* AVAILABLE DATA:
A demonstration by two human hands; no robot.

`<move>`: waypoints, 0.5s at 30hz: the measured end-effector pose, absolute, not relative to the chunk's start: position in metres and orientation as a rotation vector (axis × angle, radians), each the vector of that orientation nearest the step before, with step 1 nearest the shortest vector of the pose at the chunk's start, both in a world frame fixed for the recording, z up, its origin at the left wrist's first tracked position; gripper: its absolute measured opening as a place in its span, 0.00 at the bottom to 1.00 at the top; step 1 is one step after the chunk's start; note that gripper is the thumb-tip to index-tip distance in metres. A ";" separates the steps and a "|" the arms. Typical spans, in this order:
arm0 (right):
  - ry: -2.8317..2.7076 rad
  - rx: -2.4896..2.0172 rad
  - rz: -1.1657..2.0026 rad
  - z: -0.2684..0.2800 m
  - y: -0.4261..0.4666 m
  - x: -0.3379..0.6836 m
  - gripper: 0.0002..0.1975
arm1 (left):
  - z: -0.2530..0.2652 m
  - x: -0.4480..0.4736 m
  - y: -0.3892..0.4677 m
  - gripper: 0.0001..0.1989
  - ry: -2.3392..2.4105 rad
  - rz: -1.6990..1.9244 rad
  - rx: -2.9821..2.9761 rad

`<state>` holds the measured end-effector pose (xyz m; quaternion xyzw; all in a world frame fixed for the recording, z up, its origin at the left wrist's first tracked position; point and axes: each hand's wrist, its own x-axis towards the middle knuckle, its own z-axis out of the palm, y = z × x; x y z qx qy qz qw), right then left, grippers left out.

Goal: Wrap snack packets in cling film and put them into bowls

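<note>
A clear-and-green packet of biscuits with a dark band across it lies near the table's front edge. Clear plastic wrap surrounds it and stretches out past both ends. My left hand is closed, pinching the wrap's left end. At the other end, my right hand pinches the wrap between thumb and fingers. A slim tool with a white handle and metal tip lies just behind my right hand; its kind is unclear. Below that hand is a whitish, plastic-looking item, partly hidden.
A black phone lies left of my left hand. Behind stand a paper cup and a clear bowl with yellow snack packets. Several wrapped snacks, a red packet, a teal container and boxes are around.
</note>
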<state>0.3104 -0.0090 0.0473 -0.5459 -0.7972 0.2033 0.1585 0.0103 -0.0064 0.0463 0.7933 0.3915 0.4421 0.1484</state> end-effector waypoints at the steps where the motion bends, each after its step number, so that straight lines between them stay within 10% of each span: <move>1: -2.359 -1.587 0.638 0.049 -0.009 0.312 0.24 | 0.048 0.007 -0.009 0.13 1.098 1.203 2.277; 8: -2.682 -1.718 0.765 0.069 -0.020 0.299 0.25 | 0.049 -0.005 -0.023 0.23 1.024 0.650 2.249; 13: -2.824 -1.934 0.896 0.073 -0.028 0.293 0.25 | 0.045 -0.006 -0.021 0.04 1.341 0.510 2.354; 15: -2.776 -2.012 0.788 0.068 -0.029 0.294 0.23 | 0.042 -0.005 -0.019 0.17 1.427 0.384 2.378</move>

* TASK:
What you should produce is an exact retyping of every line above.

* RESPONSE TO THE EXERCISE:
A demonstration by two human hands; no robot.

`<move>`: waypoints, 0.5s at 30hz: the measured end-effector pose, absolute, not relative to the chunk's start: position in metres and orientation as a rotation vector (axis × angle, radians), each the vector of that orientation nearest the step before, with step 1 nearest the shortest vector of the pose at the chunk's start, both in a world frame fixed for the recording, z up, its origin at the left wrist's first tracked position; gripper: its absolute measured opening as a place in its span, 0.00 at the bottom to 1.00 at the top; step 1 is one step after the chunk's start; note that gripper is the thumb-tip to index-tip distance in metres. A ";" separates the steps and a "|" the arms. Typical spans, in this order:
arm0 (right):
  - ry: -2.8317..2.7076 rad
  - rx: -2.4896..2.0172 rad
  - rz: -1.1657..2.0026 rad
  - z: -0.2684..0.2800 m
  - y: -0.4261..0.4666 m
  - x: -0.3379..0.6836 m
  - gripper: 0.0002..0.1975
arm1 (left):
  - z: -0.2530..0.2652 m
  - x: -0.4480..0.4736 m
  - y: -0.3892..0.4677 m
  - gripper: 0.0001..0.1989
  - ry: -2.3392..2.4105 rad
  - rz: -1.6990..1.9244 rad
  - rx: -2.9821..2.9761 rad

`<state>` holds the measured end-effector pose (xyz m; quaternion xyzw; all in a world frame fixed for the recording, z up, its origin at the left wrist's first tracked position; point and axes: each hand's wrist, its own x-axis towards the middle knuckle, its own z-axis out of the palm, y = z × x; x y z qx qy qz qw), right then left, grippers left out.

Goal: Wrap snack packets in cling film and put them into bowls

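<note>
A clear-and-green packet of biscuits with a dark band across it lies near the table's front edge. Clear plastic wrap surrounds it and stretches out past both ends. My left hand is closed, pinching the wrap's left end. At the other end, my right hand pinches the wrap between thumb and fingers. A slim tool with a white handle and metal tip lies just behind my right hand; its kind is unclear. Below that hand is a whitish, plastic-looking item, partly hidden.
A black phone lies left of my left hand. Behind stand a paper cup and a clear bowl with yellow snack packets. Several wrapped snacks, a red packet, a teal container and boxes are around.
</note>
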<state>0.3104 -0.0090 0.0473 -0.5459 -0.7972 0.2033 0.1585 0.0103 -0.0064 0.0463 0.7933 0.3915 0.4421 0.1484</state> end-effector waypoints at the steps where the motion bends, each after its step number, so that straight lines between them stay within 10% of each span: <move>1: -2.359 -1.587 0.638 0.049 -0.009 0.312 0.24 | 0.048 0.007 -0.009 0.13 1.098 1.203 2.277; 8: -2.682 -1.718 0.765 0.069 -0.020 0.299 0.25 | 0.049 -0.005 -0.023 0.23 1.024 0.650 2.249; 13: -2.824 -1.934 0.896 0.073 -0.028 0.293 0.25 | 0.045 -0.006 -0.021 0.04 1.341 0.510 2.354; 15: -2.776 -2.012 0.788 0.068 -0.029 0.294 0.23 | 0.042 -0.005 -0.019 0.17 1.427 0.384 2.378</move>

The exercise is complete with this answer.